» Instructions for the task:
In the material below, find the line containing "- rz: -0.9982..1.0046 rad" and the line containing "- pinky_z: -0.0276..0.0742", then reproduce exactly both of them and every line between, and nothing else.

Start of Material for this exercise

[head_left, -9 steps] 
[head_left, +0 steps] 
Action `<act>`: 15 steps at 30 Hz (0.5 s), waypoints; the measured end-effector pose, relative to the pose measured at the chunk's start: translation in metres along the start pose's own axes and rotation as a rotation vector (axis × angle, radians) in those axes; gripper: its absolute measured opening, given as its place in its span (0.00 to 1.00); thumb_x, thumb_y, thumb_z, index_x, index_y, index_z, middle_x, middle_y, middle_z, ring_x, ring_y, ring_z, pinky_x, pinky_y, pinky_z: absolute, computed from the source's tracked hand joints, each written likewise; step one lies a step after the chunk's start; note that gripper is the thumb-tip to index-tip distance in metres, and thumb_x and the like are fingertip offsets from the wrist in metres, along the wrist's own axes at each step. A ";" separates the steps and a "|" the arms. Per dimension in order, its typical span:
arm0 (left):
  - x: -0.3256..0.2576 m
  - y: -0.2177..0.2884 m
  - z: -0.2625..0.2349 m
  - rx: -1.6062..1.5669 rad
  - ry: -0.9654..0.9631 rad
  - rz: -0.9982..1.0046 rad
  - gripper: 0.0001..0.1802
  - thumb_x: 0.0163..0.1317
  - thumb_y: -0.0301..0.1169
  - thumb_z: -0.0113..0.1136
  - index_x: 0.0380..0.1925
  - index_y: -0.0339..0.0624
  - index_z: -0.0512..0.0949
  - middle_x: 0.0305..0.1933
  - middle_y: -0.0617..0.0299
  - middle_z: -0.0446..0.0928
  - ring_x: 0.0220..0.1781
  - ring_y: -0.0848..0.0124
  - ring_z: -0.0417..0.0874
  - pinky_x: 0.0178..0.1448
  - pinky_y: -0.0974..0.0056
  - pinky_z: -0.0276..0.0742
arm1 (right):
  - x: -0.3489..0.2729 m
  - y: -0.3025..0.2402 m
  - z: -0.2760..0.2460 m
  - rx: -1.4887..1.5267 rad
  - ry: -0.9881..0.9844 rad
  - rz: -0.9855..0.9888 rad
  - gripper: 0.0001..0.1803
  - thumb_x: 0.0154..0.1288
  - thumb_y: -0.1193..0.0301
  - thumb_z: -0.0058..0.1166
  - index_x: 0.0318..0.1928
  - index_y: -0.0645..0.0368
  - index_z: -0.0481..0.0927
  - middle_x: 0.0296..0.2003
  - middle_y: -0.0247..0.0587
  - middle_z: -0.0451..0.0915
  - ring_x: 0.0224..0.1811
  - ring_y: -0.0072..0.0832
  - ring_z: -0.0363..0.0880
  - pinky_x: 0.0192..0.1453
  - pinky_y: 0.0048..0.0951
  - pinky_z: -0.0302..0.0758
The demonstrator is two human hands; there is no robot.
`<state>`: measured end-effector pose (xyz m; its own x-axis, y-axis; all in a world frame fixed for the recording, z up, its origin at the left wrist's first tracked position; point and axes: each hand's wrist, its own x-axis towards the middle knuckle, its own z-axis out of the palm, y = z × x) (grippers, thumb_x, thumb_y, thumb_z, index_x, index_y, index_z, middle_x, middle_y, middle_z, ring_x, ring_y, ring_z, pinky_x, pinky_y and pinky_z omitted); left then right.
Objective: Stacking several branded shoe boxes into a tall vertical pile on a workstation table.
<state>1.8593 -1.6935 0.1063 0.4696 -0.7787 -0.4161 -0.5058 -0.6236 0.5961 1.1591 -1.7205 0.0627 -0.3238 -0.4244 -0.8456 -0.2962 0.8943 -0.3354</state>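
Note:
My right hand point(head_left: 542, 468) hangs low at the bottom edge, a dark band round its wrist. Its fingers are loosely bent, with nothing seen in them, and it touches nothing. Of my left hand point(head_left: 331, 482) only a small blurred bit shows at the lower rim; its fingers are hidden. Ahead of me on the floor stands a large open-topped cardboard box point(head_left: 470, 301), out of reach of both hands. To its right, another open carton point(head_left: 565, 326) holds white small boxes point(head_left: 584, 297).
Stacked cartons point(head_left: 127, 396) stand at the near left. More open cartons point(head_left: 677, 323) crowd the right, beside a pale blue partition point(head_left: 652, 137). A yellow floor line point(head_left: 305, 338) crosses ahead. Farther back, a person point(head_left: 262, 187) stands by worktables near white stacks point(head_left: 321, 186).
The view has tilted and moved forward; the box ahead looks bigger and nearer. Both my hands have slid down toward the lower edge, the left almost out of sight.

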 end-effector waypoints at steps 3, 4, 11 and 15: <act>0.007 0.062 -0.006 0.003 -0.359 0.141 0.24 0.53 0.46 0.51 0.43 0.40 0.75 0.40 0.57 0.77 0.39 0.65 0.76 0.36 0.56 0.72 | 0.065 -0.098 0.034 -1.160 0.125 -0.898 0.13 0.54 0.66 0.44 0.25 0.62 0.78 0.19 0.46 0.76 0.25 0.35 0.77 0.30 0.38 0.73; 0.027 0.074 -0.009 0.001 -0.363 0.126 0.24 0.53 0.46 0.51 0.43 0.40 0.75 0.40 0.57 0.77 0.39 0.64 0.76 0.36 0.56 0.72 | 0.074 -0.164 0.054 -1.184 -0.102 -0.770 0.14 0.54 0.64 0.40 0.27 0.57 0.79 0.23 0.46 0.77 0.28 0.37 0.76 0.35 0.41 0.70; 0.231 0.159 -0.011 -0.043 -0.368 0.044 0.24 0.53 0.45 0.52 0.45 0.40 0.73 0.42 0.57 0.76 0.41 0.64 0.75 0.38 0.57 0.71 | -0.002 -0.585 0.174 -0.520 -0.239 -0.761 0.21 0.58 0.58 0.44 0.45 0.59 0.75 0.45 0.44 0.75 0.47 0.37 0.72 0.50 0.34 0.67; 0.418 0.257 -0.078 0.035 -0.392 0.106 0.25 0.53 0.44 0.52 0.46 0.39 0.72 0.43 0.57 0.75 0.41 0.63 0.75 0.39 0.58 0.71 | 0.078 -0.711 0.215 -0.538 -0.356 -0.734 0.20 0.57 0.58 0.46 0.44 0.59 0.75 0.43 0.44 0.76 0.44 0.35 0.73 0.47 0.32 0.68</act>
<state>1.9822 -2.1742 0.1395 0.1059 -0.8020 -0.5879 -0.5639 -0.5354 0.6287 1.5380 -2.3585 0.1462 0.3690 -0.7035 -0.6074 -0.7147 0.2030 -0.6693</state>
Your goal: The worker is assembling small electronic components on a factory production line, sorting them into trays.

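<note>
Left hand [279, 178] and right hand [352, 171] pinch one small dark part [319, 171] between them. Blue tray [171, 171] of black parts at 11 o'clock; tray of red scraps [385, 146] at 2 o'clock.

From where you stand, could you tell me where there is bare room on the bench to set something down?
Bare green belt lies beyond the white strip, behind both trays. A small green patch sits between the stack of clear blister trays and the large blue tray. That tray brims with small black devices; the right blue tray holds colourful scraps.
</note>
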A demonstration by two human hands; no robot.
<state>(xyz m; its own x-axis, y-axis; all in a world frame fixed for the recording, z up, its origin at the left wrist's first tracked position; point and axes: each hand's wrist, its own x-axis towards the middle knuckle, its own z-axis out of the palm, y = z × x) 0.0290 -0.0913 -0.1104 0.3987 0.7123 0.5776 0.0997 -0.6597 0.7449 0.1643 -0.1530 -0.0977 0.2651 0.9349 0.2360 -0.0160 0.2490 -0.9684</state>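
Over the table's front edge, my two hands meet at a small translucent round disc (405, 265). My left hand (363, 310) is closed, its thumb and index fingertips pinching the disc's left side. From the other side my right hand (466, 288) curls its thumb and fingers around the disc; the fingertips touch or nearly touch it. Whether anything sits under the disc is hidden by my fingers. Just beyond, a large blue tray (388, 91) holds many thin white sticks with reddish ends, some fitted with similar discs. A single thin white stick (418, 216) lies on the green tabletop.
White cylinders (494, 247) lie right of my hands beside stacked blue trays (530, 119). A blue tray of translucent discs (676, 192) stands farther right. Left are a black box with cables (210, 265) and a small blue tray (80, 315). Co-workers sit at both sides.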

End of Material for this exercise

» Solved problem:
  - rz: -0.9982..1.0046 rad
  - gripper: 0.0001..0.1802
  - thumb_x: 0.0163..0.1317
  - thumb_y: -0.0301..0.1169
  - thumb_z: -0.0113..0.1136
  - index_x: 0.0380..0.1925
  - index_y: -0.0339..0.0624
  - index_z: -0.0512..0.0949
  - middle_x: 0.0305..0.1933
  - middle_y: -0.0617..0.0299
  - middle_z: -0.0446..0.0928
  - ring_x: 0.0220..0.1781
  - ring_y: -0.0848..0.0124
  - ring_z: -0.0417..0.0874
  - pinky_x: 0.0178..0.1448
  - pinky_y: -0.0974..0.0056
  - pinky_z: -0.0276..0.0742

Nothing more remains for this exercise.